### Work to complete
Copy nothing but the lines below running from the line containing "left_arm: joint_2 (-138" through the line containing "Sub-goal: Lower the", both end lines included.

### Data
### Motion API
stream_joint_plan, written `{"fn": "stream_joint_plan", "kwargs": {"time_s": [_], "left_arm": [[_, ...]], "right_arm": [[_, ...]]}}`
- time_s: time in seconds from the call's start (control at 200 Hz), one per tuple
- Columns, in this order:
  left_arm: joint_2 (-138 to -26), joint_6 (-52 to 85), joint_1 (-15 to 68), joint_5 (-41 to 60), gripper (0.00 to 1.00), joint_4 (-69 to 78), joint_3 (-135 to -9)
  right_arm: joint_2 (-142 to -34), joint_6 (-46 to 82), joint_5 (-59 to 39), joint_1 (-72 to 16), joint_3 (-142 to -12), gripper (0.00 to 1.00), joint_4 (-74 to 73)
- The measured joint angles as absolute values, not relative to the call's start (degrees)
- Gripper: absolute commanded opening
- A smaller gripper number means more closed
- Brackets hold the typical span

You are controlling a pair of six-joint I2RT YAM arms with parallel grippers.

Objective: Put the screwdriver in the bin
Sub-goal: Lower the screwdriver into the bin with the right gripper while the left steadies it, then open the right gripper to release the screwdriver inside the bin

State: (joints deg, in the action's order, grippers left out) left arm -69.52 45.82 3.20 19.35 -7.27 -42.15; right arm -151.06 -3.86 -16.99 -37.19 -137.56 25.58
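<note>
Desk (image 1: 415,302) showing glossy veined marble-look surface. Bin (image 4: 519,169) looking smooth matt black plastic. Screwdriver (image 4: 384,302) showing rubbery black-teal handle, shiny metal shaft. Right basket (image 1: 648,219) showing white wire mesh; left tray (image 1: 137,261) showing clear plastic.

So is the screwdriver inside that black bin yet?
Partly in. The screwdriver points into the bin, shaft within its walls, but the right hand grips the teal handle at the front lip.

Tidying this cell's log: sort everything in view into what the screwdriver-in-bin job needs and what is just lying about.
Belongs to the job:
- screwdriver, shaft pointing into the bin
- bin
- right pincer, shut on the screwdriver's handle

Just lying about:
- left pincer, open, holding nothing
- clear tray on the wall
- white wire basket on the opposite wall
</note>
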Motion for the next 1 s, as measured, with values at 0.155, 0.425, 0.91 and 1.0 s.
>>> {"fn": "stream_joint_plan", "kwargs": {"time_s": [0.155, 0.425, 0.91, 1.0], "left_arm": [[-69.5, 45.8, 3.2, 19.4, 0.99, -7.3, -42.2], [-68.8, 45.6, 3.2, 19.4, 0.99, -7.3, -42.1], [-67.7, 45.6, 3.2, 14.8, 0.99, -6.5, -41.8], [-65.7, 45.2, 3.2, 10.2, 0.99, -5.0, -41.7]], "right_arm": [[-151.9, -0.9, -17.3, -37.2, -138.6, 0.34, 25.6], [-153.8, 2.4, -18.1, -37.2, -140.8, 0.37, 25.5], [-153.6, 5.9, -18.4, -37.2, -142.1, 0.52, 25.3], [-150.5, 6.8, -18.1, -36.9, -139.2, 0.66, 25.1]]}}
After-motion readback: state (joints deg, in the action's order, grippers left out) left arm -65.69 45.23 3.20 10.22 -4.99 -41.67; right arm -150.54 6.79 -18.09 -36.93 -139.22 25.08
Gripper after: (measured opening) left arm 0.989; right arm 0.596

### Result of this task
  left_arm: joint_2 (-138 to -26), joint_6 (-52 to 85), joint_1 (-15 to 68), joint_5 (-41 to 60), gripper (0.00 to 1.00), joint_4 (-69 to 78), joint_3 (-135 to -9)
  right_arm: joint_2 (-142 to -34), joint_6 (-46 to 82), joint_5 (-59 to 39), joint_1 (-72 to 16), joint_3 (-142 to -12), gripper (0.00 to 1.00), joint_4 (-74 to 73)
- The measured joint angles as absolute values, not relative to the call's start (degrees)
- Gripper: absolute commanded opening
- A smaller gripper number means more closed
- Brackets hold the typical span

You are controlling a pair of six-joint I2RT YAM arms with parallel grippers.

Objective: Put the screwdriver in the bin
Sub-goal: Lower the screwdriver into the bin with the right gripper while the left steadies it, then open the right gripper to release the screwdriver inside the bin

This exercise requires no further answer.